Ma Fico è visto come fumo negli occhi dall’ala dimaiana del Movimento: da sempre l’alter ego di Di Maio, è il punto di riferimento dei cosiddetti “ortodossi” (la corrente che annovera tra gli altri i deputati Luigi Gallo, Giuseppe Brescia, Doriana Sarli e i senatori Nicola Morra e Matteo Mantero, oltre che la dissidente espulsa Paola Nugnes). Il timore è che la sua ascesa allo scranno più alto di Palazzo Chigi terremoti l’attuale gruppo dirigente, scalzando i fedelissimi di Di Maio, a partire da Riccardo Fraccaro e Alfonso Bonafede, e indebolendone fortemente la leadership. Finora in pochi hanno chiesto apertamente un ricambio. Tra loro la deputata Carla Ruocco, che ha accusato Di Maio di aver fatto ammalare il Movimento di «demeritocrazia».

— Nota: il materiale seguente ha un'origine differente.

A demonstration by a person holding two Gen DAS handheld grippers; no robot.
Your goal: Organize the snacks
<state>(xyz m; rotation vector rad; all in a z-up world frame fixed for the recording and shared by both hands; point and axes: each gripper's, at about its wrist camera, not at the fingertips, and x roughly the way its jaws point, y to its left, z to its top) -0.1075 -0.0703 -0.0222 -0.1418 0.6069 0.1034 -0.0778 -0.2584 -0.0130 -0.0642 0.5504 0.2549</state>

La nota odierna dei capigruppo M5S, Francesco D’Uva e Stefano Patuanelli, che definisce il Movimento «unito e compatto intorno al capo politico» rivela la difficoltà del momento, serve a blindare Di Maio al timone e richiama l’appello a marciare come «una testuggine romana» lanciato dal vicepremier lo scorso ottobre, quando tra decreto fiscale, via libera al Tap e primo Dl sicurezza, i segni di malessere tra i suoi parlamentari si moltiplicavano. Se pure passasse la linea di Fico premier, a Di Maio resterebbe un ministero? E per Conte quale ruolo si aprirebbe? Tornerebbe in campo come commissario Ue, col placet del Pd? Senza dimenticare il fattore Renzi: sia lui sia Maria Elena Boschi hanno già fatto sapere che non entreranno in squadra. Ma quali renziani potrebbero far parte della compagine senza destabilizzare la base Cinque Stelle?
Le partite si intrecciano, nessuno fa mostra di ottimismo. Per questo il totonomi è ancora apertissimo, con Raffaele Cantone ed Enrico Giovannini che restano in pista e con la disponibilità a vagliare altre figure per chiudere in tempi rapidi, come vuole il capo dello Stato. L’alternativa, lo sanno bene tutti, è il voto anticipato. Ai piani alti dei Cinque Stelle ci si prepara: oggi i parlamentari hanno ricevuto via mail un messaggio dell’associazione Rousseau, presieduta da Casaleggio, che ha invitato tutti a completare le rendicontazioni trimestrali «in vista di eventuali elezioni e dei relativi controlli sulle candidature».